Background:
Early diagnosis of a chronic neuromuscular disease such as muscular dystrophy generally excludes an individual from active-duty military service. However, it is not known whether veterans are sometimes diagnosed with mild forms of muscular dystrophy at a later timepoint.
Methods:
We abstracted clinical and genetic test data on individuals who received care for the diagnosis of muscular dystrophy at the North Florida/South Georgia Veterans Health System over a period of approximately 15 years, a center which served over 176,000 veterans in 2021.
Results:
We identified 8 individuals with genetically confirmed muscular dystrophy.
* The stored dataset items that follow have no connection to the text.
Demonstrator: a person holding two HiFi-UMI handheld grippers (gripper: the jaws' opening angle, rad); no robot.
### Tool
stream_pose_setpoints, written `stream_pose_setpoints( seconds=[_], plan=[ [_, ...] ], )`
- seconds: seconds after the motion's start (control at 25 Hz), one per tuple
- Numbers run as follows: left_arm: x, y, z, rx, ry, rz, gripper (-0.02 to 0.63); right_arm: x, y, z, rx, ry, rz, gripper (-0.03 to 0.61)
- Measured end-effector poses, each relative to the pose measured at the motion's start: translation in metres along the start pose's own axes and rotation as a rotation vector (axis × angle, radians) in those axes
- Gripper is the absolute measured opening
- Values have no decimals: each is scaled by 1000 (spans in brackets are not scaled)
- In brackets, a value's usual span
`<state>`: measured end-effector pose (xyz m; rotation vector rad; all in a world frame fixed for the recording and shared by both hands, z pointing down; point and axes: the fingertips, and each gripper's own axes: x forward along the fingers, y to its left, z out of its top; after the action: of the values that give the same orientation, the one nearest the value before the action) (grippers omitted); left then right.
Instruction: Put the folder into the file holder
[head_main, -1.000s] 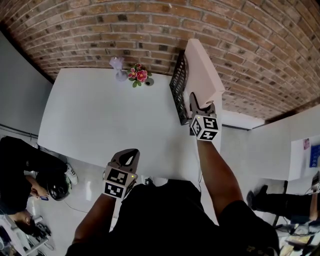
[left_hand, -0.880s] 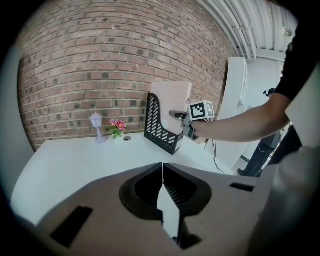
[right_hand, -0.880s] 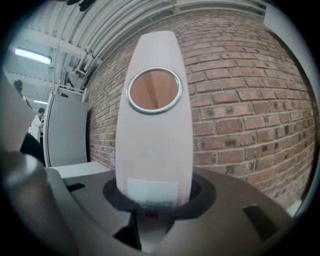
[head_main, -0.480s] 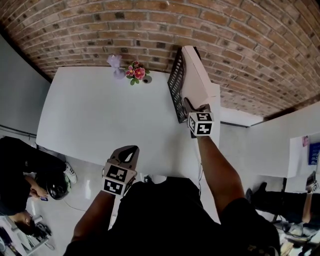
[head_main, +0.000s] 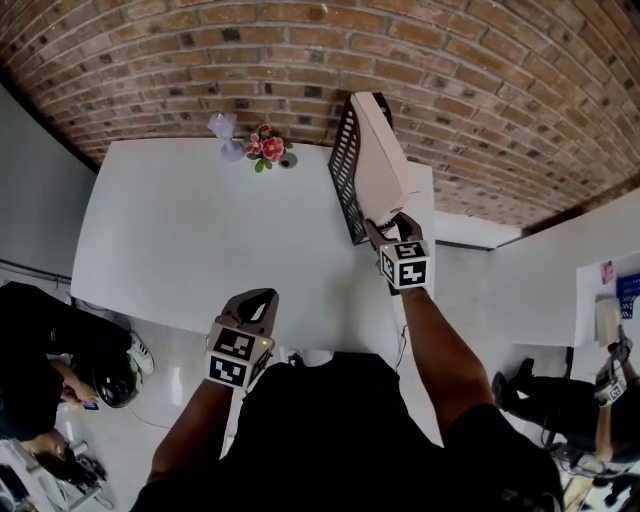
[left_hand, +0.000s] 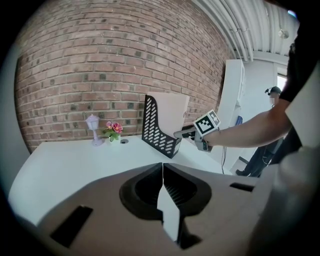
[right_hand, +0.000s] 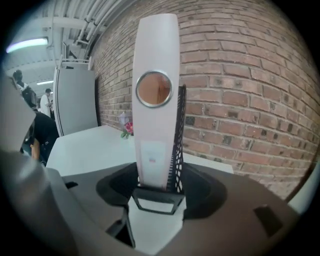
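A white folder (head_main: 378, 160) stands in the black slotted file holder (head_main: 345, 180) at the table's right end. My right gripper (head_main: 385, 228) is at the folder's near edge, its jaws opening and apart from the spine. In the right gripper view the spine (right_hand: 155, 100) with its round finger hole rises just ahead of the right gripper (right_hand: 157, 192), inside the holder (right_hand: 179, 145). My left gripper (head_main: 258, 298) hangs shut over the table's near edge, holding nothing. The left gripper view shows the left gripper (left_hand: 162, 172) with its jaws together and the holder (left_hand: 159, 131) far ahead.
The white table (head_main: 200, 230) stands against a brick wall. A small pot of pink flowers (head_main: 270, 148) and a little lamp (head_main: 222, 127) sit at its far edge. A person in black (head_main: 50, 340) crouches on the floor at the left.
The folder has gone from tilted to standing in the holder. My right gripper has let go of it, spread its jaws and drawn back a little. The left gripper stayed put.
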<state>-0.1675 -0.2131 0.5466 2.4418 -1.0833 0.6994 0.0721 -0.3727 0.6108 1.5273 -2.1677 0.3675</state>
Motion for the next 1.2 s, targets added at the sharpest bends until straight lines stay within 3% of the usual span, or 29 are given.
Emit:
stream_pose_setpoints(
  seconds=[0.08,0.2,0.48,0.72,0.92,1.08,1.2],
  plan=[
    [-1,-1,-2,0,1,-2,6,-4,2,-13,5,26,-12,267],
    [-2,-3,-5,-4,2,-4,6,-7,6,-15,5,36,-20,184],
    [-8,2,-8,-11,-1,2,6,-5,10,-12,21,64,-17,183],
    [-11,0,-6,-9,-15,-19,6,-33,12,-14,26,66,-41,239],
    [-11,-9,-3,1,-29,-60,6,-93,29,-35,140,58,-54,238],
    [-13,-22,0,27,-34,-117,6,-151,68,-39,207,-2,10,179],
    [-17,-33,6,48,-46,-148,6,-183,95,-26,258,-58,87,93]
  ],
)
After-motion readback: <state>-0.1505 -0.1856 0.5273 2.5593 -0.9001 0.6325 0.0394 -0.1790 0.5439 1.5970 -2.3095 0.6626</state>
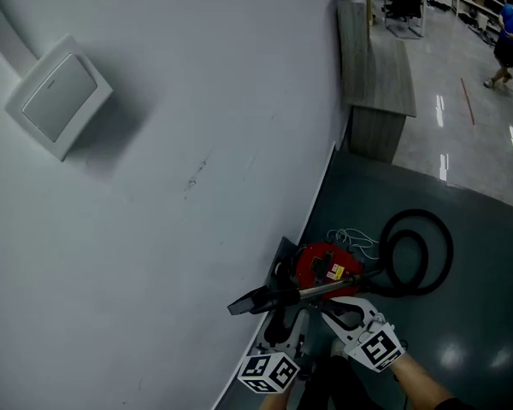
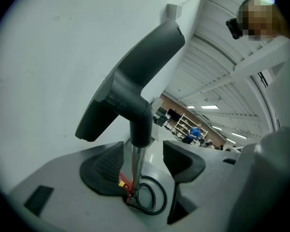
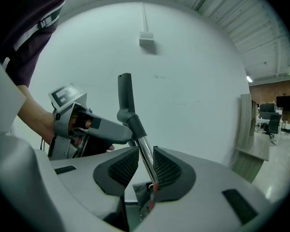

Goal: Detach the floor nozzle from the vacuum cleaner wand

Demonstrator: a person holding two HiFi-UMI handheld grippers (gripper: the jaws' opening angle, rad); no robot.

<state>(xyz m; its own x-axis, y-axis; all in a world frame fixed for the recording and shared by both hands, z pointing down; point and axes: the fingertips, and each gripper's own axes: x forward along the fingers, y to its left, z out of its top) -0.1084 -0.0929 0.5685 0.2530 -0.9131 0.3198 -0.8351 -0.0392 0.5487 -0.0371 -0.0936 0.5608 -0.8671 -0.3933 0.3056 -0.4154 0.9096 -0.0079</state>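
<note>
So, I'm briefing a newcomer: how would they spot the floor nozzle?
Follow the white wall down to the red vacuum cleaner. The floor nozzle is the flat grey wedge at the wall end of the chrome wand, unlike the looped black hose.

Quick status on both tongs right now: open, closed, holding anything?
Left tongs: wide open, wand between the pads, not gripped.
Right tongs: open a little, wand between the pads, not clamped.

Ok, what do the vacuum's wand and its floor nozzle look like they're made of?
Wand: probably polished metal, with bright mirror-like streaks. Floor nozzle: likely moulded plastic, matte dark grey, with soft dull highlights.
</note>
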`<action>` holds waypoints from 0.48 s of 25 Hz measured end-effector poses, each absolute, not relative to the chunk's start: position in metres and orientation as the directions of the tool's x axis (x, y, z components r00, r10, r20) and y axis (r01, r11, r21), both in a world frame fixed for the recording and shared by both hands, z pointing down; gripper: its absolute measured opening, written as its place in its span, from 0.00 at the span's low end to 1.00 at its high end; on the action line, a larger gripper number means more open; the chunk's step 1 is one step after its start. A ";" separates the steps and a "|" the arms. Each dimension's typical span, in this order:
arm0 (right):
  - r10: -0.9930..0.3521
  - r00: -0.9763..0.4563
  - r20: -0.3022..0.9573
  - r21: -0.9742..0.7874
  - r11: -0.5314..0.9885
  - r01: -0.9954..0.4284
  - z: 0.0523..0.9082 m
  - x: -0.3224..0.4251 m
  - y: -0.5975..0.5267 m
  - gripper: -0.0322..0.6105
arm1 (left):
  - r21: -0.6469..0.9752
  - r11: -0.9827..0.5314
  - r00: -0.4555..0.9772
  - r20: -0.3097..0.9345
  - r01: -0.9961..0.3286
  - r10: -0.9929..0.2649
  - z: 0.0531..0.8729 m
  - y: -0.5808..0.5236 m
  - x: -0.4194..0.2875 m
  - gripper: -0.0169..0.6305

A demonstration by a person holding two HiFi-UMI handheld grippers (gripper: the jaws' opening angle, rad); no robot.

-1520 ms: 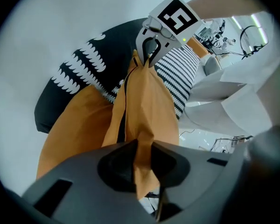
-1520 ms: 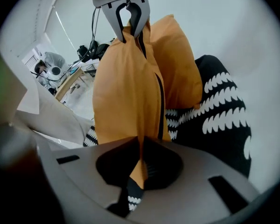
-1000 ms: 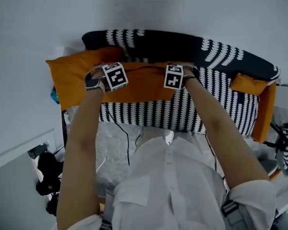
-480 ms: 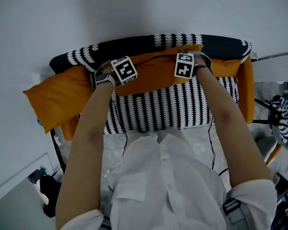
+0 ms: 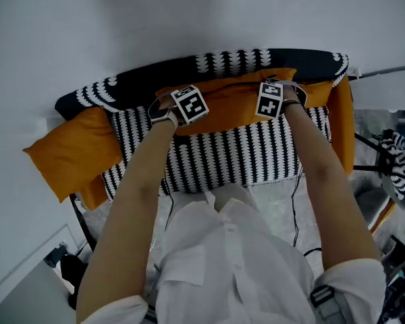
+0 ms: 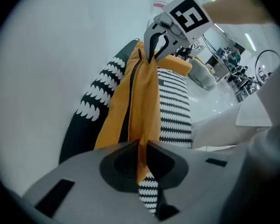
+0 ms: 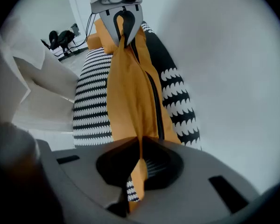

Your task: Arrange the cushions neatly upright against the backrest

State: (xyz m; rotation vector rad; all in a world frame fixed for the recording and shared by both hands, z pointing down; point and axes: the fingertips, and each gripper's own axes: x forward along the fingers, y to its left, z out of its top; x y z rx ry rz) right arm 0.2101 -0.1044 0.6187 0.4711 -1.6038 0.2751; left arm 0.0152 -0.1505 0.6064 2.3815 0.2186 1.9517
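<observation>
Patterned sofa (image 5: pixel 243 152), orange cushion (image 5: pixel 229 108) along backrest (image 5: pixel 304 58), its edge clenched in left claw (image 6: pixel 142 146) and right claw (image 7: pixel 139 146)

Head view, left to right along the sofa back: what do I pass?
Loose cushion at the left end of the sofa → left gripper → middle of the held cushion, clamped by both grippers → right gripper → end cushion at the right arm.

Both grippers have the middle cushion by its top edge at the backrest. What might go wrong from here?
The left gripper and right gripper pinch only a thin fold of the middle cushion; it may slip or slump forward once released. The left cushion overhangs the end of the sofa and might slide off.
</observation>
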 end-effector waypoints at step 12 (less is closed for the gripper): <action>-0.154 -0.069 0.986 0.100 0.862 -0.497 0.639 0.198 -0.127 0.15 | 0.135 -0.990 0.163 0.977 0.034 0.139 0.628 -0.178 0.004 0.33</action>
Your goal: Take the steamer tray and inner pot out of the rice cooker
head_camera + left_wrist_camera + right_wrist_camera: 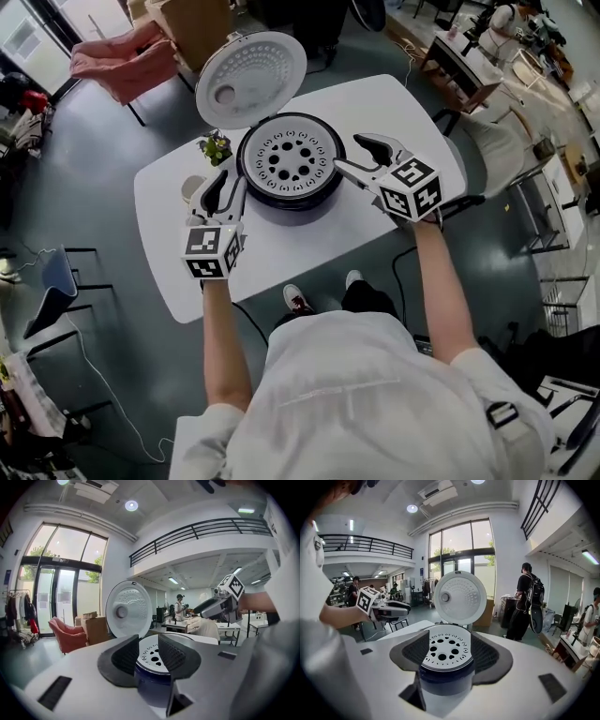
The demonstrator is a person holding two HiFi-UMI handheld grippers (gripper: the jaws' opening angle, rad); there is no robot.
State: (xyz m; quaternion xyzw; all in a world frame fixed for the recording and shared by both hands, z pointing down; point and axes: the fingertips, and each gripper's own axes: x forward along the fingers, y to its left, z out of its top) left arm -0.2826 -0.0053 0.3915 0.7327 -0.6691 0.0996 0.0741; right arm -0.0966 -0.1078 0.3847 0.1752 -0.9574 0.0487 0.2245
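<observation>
White steamer tray (292, 159) between both tongs (232, 183) (361, 156)

Above the steamer tray (291, 155) the way down is open, but the raised lid (251, 80) stands like a wall at the rice cooker's (292, 200) 11 to 12 o'clock. A small plant (216, 147) crowds the flank at 9 to 10 o'clock, just past the left gripper (232, 178) at 8, its jaws apart. From 1 round to 6 o'clock bare table (375, 103) lies free, save the wide-spread right gripper (349, 153) at 3.
</observation>
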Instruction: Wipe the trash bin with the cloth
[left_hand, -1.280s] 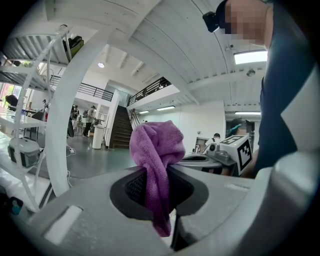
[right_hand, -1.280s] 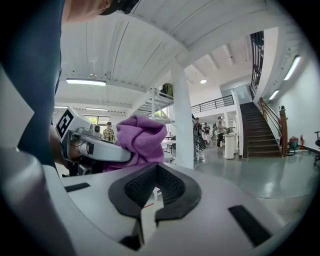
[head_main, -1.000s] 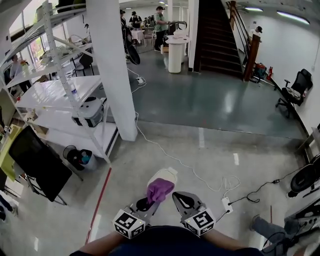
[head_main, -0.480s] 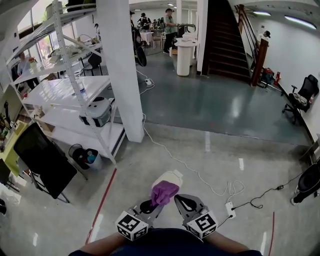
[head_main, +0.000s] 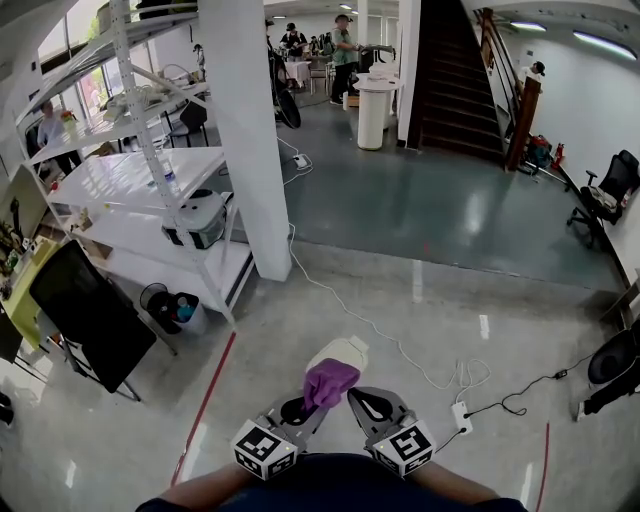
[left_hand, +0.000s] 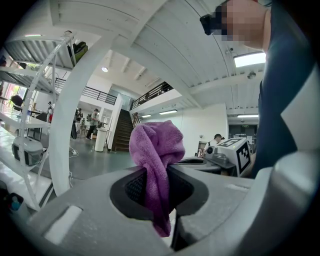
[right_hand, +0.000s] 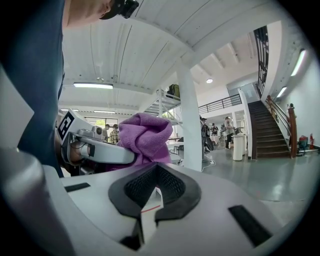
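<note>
A purple cloth (head_main: 329, 382) is bunched between the jaws of my left gripper (head_main: 303, 408), which is shut on it; the cloth (left_hand: 156, 145) sticks up past the pads and a tail hangs below. A white round-topped bin (head_main: 341, 352) stands on the floor just beyond the cloth, partly hidden by it. My right gripper (head_main: 371, 404) is held beside the left one, shut with nothing in it. In the right gripper view its pads (right_hand: 172, 192) meet with only a thin slit, and the cloth (right_hand: 145, 135) and left gripper (right_hand: 100, 151) show to the left.
A white pillar (head_main: 248, 140) rises ahead on the left, with white shelving (head_main: 130, 180) and a small black bin (head_main: 160, 305) beside it. A white cable (head_main: 370, 325) and power strip (head_main: 462, 416) lie on the floor. Stairs (head_main: 455, 70) and several people stand far back.
The head view has shifted a little, so pillar and shelves sit slightly further right. Both grippers hold the same pose and the cloth stays clamped in the left one.
</note>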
These individuals had oculopharyngeal muscular dystrophy (OPMD, 2 cases), myotonic dystrophy type 1 (DM1, 2 cases), myotonic dystrophy type 2 (DM2, 1 case), Becker muscular dystrophy (BMD, 1 case), distal muscular dystrophy (DD, 1 case), and facioscapulohumeral muscular dystrophy (FSHD, 1 case). The mean age of onset of symptoms was 48 years (range: late 20s to 63 years), and the mean age at time of diagnosis was 58 years (range: 38 to 77 years). Two individuals reported onset of symptoms while they were on active duty. Additionally, several individuals were identified with suspected muscular dystrophy on whom genetic testing was not performed.
Discussion:
There is a paucity of literature on diagnoses of muscular dystrophy among persons who have served in the United States military. Our study demonstrates the importance of neurologists working in Veterans Affairs and Veterans Health Systems being knowledgeable about these diagnoses and methods to confirm them to provide necessary care. When conducting surveillance research on muscular dystrophies, it is important to include veterans health systems as a data source. Mild cases of muscular dystrophy appear to be compatible in some cases with successful completion of military service.